Question

If the function $f : (-\infty, -1] \rightarrow (a, b)$ defined by $f(x) = e^{x^3 - 3x + 1}$ is one-one and onto, then the distance of the point $P(2b + 4, a + 2)$ from the line $x + e^{-3} y = 4$ is:

• A. $2 \sqrt{1 + e^6}$
• B. $4 \sqrt{1 + e^6}$
• C. $3 \sqrt{1 + e^6}$
• D. $\sqrt{1 + e^6}$

Answer 1

Answer: (A)

$2 \sqrt{1 + e^6}$

Answer 2

Analyze the function $f(x) = e^{x^3 - 3x + 1}$. To determine if $f(x)$ is one-one, we need to check if $f(x)$ is strictly increasing or decreasing. Calculate the derivative $f'(x)$:

$f'(x) = e^{x^3 - 3x + 1} \cdot (3x^2 - 3)$ $= e^{x^3 - 3x + 1} \cdot 3(x^2 - 1)$ $= e^{x^3 - 3x + 1} \cdot 3(x - 1)(x + 1)$

Since $e^{x^3 - 3x + 1} > 0$ for all $x \in (-\infty, -1]$, the sign of $f'(x)$ depends on $(x - 1)(x + 1)$. For $x \leq -1$, $f'(x) \geq 0$, indicating that $f(x)$ is an increasing function on $(-\infty, -1]$. Thus, $f(x)$ is one-one.
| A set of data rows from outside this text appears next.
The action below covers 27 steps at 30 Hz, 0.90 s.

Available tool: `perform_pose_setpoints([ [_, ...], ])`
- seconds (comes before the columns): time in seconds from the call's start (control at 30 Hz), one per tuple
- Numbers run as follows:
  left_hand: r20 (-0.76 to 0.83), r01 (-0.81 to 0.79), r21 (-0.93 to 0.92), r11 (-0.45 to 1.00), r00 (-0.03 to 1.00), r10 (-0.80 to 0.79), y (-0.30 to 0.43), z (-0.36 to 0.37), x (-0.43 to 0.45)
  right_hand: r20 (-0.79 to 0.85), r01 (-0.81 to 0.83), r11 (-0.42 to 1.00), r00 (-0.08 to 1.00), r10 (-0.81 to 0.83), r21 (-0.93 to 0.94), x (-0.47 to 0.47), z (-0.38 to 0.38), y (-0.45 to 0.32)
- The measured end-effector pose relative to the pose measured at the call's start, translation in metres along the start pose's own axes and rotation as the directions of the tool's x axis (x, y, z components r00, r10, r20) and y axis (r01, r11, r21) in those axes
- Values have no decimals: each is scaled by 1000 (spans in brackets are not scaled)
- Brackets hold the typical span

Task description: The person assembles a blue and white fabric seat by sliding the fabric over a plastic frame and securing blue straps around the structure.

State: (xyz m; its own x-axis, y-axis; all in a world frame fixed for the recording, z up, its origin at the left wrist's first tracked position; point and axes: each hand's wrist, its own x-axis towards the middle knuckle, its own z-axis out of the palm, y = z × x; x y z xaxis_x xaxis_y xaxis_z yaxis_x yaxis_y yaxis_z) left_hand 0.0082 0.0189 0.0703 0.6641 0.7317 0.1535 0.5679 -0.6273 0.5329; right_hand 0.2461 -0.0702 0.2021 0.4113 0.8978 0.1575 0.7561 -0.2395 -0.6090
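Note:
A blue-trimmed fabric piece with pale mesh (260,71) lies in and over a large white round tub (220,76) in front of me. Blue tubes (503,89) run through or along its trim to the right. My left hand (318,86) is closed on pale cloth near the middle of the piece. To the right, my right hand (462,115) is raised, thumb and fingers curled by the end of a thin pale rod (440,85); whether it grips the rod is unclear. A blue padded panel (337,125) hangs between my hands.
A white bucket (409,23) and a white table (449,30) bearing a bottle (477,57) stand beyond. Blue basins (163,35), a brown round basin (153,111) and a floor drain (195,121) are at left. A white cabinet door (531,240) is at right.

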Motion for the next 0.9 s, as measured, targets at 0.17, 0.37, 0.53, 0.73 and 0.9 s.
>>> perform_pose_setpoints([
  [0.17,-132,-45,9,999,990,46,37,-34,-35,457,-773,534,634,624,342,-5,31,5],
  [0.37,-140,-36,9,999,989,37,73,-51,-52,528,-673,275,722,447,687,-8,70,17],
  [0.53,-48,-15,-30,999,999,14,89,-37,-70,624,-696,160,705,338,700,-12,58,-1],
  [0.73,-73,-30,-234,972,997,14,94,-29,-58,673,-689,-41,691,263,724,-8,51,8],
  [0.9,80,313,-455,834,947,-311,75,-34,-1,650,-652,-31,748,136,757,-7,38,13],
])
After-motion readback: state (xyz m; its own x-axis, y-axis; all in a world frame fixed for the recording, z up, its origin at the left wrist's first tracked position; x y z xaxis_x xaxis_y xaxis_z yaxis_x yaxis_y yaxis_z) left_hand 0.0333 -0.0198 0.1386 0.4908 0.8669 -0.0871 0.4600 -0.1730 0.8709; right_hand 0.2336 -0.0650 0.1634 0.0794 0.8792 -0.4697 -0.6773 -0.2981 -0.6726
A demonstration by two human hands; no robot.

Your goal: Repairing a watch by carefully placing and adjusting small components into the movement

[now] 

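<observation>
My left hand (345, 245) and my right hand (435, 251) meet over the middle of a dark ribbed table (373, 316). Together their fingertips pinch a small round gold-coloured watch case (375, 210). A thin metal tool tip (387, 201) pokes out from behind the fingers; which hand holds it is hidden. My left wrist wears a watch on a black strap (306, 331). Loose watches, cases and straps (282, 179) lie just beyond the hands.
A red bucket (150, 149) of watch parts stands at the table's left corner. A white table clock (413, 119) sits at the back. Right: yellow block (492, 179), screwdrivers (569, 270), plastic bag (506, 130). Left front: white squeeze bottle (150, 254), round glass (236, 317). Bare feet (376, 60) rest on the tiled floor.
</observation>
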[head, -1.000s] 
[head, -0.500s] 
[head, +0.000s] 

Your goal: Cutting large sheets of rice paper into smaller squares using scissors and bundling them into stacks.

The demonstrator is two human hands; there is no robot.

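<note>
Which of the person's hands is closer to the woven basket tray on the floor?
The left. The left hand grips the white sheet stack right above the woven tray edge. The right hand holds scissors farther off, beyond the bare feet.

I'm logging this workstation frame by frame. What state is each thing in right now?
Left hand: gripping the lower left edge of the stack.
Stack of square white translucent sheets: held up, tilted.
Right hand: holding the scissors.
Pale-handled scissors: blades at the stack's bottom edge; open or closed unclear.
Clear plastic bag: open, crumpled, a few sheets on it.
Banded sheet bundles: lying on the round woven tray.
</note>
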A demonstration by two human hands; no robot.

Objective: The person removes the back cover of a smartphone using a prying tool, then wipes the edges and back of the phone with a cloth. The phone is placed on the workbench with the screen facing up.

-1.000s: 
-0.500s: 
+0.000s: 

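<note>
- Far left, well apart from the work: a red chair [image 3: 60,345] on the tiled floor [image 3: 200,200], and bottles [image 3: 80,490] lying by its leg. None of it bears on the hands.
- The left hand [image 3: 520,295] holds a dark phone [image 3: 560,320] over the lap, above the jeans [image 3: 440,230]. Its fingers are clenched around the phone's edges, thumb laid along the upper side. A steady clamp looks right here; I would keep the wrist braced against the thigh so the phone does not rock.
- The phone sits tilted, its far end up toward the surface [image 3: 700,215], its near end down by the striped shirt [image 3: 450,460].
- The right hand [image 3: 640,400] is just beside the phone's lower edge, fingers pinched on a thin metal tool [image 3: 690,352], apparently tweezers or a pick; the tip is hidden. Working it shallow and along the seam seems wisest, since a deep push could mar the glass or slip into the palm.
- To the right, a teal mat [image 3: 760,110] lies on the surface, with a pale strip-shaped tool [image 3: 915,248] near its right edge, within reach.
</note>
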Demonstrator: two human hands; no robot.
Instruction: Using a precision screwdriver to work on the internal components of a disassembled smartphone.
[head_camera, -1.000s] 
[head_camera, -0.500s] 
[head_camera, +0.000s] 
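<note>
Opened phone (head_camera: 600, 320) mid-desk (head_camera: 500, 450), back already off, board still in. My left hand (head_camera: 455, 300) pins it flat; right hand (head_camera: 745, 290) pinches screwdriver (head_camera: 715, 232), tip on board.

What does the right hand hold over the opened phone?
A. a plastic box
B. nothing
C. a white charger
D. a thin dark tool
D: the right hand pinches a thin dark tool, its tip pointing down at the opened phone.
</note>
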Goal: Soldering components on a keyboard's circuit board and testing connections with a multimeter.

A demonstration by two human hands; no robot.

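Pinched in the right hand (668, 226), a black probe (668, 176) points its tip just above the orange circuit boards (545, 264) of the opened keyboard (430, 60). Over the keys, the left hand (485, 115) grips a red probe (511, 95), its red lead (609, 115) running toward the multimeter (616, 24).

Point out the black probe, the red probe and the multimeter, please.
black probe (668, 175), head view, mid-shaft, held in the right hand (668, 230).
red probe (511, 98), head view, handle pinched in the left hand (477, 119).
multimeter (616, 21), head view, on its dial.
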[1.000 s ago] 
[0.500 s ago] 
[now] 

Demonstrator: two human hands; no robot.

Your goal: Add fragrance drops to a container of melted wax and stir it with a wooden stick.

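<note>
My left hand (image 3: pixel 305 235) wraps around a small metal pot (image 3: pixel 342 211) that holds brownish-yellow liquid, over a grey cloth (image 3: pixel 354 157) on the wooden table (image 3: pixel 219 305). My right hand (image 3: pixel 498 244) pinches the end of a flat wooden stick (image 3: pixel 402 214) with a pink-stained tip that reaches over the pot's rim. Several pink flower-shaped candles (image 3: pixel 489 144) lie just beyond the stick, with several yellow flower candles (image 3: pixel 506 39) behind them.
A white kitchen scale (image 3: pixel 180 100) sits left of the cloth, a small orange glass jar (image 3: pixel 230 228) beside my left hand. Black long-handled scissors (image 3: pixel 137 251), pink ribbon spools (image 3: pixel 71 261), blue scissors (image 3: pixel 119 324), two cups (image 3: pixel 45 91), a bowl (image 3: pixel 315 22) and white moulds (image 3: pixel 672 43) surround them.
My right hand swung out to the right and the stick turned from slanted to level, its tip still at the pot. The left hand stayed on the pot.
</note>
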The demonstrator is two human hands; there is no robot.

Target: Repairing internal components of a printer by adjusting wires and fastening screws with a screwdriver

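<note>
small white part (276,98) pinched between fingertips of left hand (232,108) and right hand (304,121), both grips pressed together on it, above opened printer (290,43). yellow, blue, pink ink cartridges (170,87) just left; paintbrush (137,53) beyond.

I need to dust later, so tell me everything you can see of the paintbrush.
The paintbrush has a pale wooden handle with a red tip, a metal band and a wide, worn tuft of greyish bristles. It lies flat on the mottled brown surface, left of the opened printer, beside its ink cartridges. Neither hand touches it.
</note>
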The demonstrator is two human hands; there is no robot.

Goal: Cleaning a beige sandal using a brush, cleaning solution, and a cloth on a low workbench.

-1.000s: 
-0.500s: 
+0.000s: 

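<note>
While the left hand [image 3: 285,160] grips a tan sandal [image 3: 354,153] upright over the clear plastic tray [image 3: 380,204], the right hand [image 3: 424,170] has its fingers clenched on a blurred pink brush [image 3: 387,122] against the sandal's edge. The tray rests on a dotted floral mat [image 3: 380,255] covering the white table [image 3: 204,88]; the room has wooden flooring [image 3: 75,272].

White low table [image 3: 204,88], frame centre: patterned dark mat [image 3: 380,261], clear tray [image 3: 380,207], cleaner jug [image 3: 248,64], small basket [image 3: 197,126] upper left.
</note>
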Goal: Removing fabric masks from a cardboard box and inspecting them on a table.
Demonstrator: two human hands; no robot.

Determine the range of $f(x)$. Since $f(x)$ is one-one and increasing:

As $x \to -\infty$, $x^3 - 3x + 1 \to -\infty$, so $f(x) \to 0$. At $x = -1$,

$f(-1) = e^{(-1)^3 - 3(-1) + 1} = e^{1 + 3 + 1} = e^3.$

Thus, $a = 0$ and $b = e^3$, so the range of $f(x)$ is $(0, e^3]$.

Define point $P$ and line equation. The point $P$ is given by $P(2b + 4, 0 + 2)$. Substitute $a = 0$ and $b = e^3$:

$P = (2e^3 + 4, 0 + 2) = (2e^3 + 4, 2).$

The line equation is:

$x + e^{-3}y = 4$

Find the distance from $P$ to the line. The distance $d$ from a point $(x_1, y_1)$ to a line $Ax + By + C = 0$ is given by:

$d = \frac{|Ax_1 + By_1 + C|}{\sqrt{A^2 + B^2}}$

Rewrite the line equation in standard form:

$x + e^{-3}y - 4 = 0$

Here, $A = 1$, $B = e^{-3}$, $C = -4$, and $(x_1, y_1) = (2e^3 + 4, 2)$.

Substitute these values into the distance formula:

$d = \frac{|1 \cdot (2e^3 + 4) + e^{-3} \cdot 2 - 4|}{\sqrt{1^2 + (e^{-3})^2}}$ $= \frac{|2e^3 + 4 + 2e^{-3} - 4|}{\sqrt{1 + e^{-6}}}$ $= \frac{2(e^3 + e^{-3})}{\sqrt{1 + e^{-6}}}$

Multiply the numerator and the denominator by $e^3$ to simplify:

$= \frac{2(e^6 + 1)}{\sqrt{e^6(1 + e^{-6})}} = \frac{2(e^6 + 1)}{\sqrt{e^6 + 1}} = 2\sqrt{1 + e^6}$